## What you are asked to do
Find each line of the material below in which the word "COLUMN" occurs, and return it.

## The records

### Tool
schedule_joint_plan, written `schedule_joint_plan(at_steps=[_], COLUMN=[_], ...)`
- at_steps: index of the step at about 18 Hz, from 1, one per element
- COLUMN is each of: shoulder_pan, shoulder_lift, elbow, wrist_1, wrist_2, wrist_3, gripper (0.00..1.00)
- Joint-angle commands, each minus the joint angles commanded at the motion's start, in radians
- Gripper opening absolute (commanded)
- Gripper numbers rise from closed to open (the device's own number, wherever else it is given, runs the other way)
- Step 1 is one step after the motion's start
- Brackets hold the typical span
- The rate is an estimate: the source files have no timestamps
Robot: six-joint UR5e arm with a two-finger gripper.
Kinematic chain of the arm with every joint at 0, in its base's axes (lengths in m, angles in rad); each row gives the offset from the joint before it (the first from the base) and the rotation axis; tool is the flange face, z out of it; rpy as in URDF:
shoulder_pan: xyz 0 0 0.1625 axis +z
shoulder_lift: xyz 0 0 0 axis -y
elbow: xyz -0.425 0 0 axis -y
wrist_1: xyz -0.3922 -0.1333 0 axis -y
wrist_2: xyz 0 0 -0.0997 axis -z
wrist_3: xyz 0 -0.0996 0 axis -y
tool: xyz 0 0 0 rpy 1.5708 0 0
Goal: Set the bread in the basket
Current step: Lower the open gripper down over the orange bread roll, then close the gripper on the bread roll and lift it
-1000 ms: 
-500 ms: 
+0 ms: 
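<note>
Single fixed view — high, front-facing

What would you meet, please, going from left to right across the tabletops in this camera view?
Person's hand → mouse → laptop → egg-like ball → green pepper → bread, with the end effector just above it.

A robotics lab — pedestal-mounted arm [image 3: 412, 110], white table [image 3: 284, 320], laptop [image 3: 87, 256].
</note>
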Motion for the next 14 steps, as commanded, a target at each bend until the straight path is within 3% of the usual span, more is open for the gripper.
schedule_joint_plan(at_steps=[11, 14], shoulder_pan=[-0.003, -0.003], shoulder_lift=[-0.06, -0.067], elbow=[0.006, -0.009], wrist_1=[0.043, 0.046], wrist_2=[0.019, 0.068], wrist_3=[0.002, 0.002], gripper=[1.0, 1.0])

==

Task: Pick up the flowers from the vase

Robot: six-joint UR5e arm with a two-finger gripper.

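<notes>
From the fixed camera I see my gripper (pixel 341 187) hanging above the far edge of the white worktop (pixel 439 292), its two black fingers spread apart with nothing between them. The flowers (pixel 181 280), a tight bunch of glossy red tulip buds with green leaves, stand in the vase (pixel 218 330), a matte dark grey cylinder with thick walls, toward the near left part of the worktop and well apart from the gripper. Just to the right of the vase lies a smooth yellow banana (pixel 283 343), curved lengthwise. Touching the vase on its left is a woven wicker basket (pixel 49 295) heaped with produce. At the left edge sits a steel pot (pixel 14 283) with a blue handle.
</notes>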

## Completed exercise
schedule_joint_plan, written `schedule_joint_plan(at_steps=[_], COLUMN=[_], ...)`
- COLUMN is each of: shoulder_pan, shoulder_lift, elbow, wrist_1, wrist_2, wrist_3, gripper (0.00..1.00)

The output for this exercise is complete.